# Turku Radio OFK



## BobDixon (Oct 17, 2008)

From: Earl Needham KD5XB

This was just on the front page at qrz.com - I bet you guys know somebody that would be interested.

FMA (Finnish Maritime Administration in c/o with the Finnish Communication Authorithy) is closing down the coastal radio station OFK (Turku Radio) HF/MF services at 010110 00:00 UTC. (VHF service still as usual, new transmitters located at Järsö, Hammarland and Geta, ASL +150m).

In OH0 country Mariehamn and Geta HF/MF remote controlled stations will be closed at this time.This means that all of the (3x)5 kW transmitters located at the former Mariehamn Radio QTH is up for scrapping within a swift timetable.This includes all the towers and antennas. The transmitters are old school, modified Standard Radio Company 1220 or 1610 with a capacity of more than 10 kW. Also a lot of 50 ohm 2'' forced air cable with compressors is up for scrapping.
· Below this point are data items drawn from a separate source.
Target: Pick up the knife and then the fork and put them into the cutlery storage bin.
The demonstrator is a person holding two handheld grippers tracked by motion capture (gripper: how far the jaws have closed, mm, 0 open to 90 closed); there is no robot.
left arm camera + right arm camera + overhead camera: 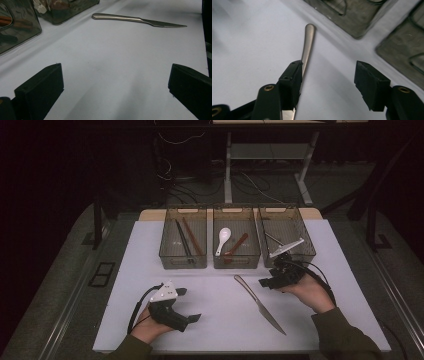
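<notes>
A: The knife lies flat on the white mat, handle toward eleven o'clock, blade tip toward five. The right gripper hovers beside the handle end, jaws spread, nothing pinched.

B: Stiff, smooth metal, likely slippery and lying low. I'd pinch the handle, not the serrated blade.

A: The left gripper waits at eight o'clock, jaws wide apart, empty.

B: Count: one knife, three bins at twelve, one white spoon.
</notes>
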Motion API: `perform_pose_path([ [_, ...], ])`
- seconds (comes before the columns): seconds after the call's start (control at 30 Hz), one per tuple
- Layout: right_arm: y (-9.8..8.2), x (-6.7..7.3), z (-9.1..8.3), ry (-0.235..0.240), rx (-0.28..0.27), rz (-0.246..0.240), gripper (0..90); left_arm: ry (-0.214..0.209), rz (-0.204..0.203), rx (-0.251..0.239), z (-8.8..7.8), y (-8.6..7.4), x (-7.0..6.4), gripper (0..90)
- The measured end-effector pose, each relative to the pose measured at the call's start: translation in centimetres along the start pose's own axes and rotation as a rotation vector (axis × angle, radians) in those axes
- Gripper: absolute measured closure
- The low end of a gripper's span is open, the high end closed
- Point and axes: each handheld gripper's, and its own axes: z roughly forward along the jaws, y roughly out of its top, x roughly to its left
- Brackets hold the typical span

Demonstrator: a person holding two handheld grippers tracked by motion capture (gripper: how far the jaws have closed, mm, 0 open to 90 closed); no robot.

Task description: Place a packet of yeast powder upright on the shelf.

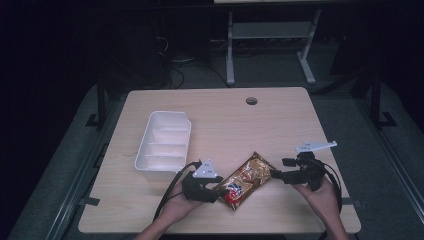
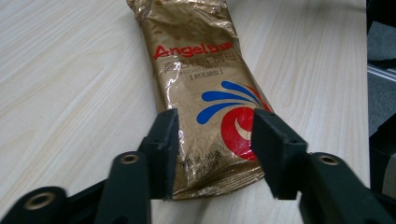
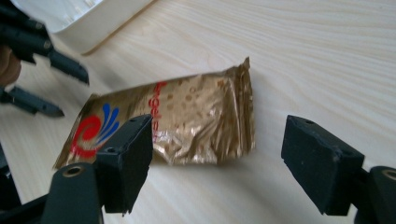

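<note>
Gold packet (image 2: 205, 93) lies between the left tool's (image 2: 215, 140) spread jaws.

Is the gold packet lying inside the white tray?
No, the gold packet lies flat on the wooden table, apart from the white tray, whose compartments hold nothing.

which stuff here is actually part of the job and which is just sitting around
In the job:
- gold packet
- left gripper, jaws at the packet's near end
- right gripper, jaws open by its far end

Lying about:
- white divided tray
- cable hole in the table
</note>
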Motion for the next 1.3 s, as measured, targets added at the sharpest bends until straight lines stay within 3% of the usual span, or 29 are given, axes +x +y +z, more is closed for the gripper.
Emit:
perform_pose_path([
  [0.3,1.7,-0.9,2.6,-0.003,0.045,0.052,25.1,0.006,0.017,0.072,1.3,-0.5,-0.1,62.2],
  [0.63,0.6,-1.4,4.8,0.020,0.100,0.100,27.7,-0.016,-0.013,0.060,1.5,-0.8,0.3,62.8],
  [1.03,0.2,-1.3,6.2,0.038,0.139,0.108,34.2,-0.021,-0.009,0.060,1.5,-0.8,0.4,62.9],
  [1.3,0.3,-0.8,6.7,0.084,0.144,0.107,45.1,-0.020,-0.009,0.057,1.6,-0.8,0.4,62.9],
])
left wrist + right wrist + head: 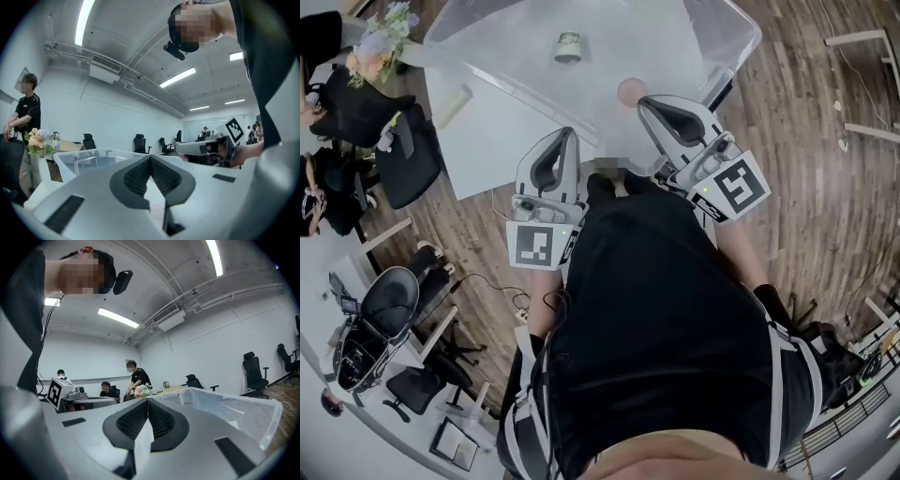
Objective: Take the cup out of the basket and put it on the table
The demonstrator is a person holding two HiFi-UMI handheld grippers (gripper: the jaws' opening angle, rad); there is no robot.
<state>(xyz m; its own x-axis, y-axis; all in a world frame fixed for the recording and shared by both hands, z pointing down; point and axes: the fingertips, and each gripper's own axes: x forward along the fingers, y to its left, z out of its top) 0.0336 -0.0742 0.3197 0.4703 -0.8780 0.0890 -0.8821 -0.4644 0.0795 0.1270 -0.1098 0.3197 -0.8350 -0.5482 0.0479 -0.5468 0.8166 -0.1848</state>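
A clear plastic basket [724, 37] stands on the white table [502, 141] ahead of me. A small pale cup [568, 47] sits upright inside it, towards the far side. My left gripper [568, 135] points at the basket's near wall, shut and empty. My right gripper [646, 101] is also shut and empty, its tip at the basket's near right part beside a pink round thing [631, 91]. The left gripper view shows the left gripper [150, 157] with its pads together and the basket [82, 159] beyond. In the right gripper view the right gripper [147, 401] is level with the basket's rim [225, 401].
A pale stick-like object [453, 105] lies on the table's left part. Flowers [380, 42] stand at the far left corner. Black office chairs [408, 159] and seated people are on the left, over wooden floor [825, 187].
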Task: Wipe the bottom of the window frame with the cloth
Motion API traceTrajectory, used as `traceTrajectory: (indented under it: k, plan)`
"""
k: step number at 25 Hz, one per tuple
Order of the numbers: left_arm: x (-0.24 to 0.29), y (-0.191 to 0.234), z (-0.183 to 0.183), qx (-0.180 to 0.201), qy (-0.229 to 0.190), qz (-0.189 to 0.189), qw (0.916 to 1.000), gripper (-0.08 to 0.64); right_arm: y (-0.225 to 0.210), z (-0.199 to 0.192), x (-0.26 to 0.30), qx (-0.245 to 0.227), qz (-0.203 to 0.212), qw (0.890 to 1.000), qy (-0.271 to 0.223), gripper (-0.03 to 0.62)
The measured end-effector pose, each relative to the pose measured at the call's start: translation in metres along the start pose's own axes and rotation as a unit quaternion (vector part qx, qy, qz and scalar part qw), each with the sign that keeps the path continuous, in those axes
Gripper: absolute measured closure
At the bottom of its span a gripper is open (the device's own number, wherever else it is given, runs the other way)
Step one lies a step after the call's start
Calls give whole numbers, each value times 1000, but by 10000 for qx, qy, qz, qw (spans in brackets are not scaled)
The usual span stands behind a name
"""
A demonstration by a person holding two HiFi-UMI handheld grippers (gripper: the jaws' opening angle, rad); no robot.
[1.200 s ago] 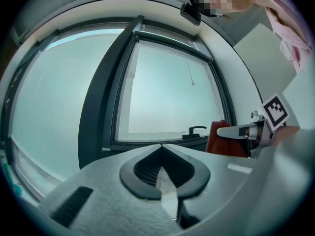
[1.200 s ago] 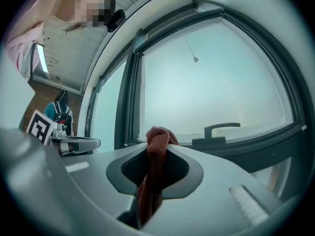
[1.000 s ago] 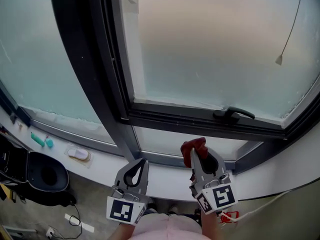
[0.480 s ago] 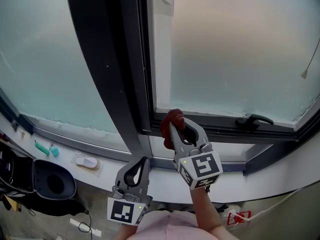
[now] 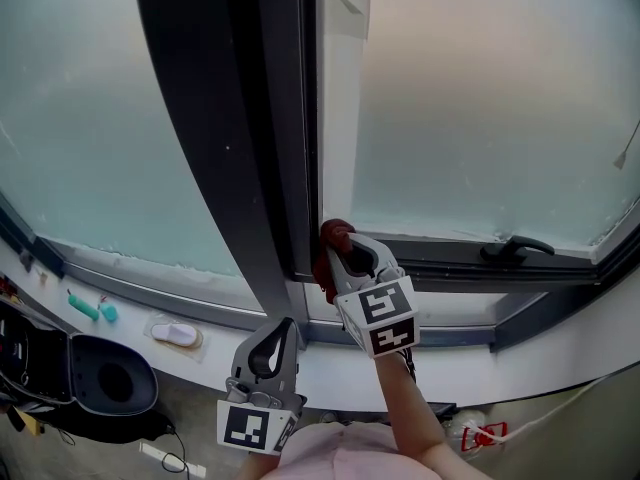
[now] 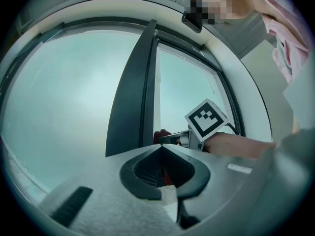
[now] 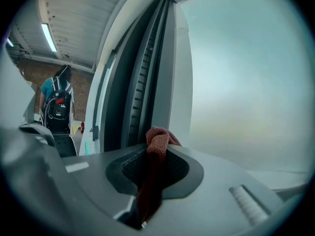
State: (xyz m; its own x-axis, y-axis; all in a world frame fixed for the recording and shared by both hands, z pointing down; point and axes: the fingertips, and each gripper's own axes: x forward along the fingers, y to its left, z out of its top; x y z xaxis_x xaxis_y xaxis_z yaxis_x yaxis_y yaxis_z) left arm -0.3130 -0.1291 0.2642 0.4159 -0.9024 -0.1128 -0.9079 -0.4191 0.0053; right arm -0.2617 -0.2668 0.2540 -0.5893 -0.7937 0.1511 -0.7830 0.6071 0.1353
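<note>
A dark red cloth [image 5: 325, 260] is bunched between the jaws of my right gripper [image 5: 345, 244], which is shut on it. The cloth presses into the left bottom corner of the dark window frame [image 5: 450, 260], where the bottom rail meets the upright. In the right gripper view the cloth [image 7: 157, 140] sticks out past the jaw tips toward the frosted glass. My left gripper [image 5: 287, 324] hangs lower, in front of the sill, shut and empty. From the left gripper view I see the right gripper's marker cube [image 6: 207, 119] and a bit of cloth [image 6: 161, 133].
A black window handle [image 5: 515, 248] sits on the bottom rail to the right. A wide dark mullion [image 5: 235, 128] rises at the left. The white sill [image 5: 330, 376] carries a small white object [image 5: 173, 333] and teal items [image 5: 87, 307]. A black bag [image 5: 100, 380] lies below. A person with a backpack [image 7: 56, 102] stands far off.
My right gripper has carried the cloth up and to the left, from in front of the sill to the frame's left bottom corner. The left gripper has stayed low and shut.
</note>
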Motion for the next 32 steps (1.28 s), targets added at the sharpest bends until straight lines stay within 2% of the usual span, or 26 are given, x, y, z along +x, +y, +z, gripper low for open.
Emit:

The former coastal radio network infrastructure provider Erillisverkot Oy has terminated the contract with FMA as from 010110 00:00 UTC. Due to this, the whole commercial ship-shore and safety network on VHF & MF/HF has been completely rebuilt with a new service provider.. (Navielektro) All HF/MF stations along the Finnish coast will be terminated and scrapped!!! This is a shame. Good working equipment scrapped...Good huntings....OH1FDW / OH1BB


----------



## freddythefrog (Dec 15, 2007)

BOB
Quick--get your truck hired and get over there and get some good gear!.
Chance would be a fine thing.
thanks for the info. cheers 73's de ftf


----------



## bert thompson (Nov 28, 2005)

Thank you for that information
Best wishes
Bert.


----------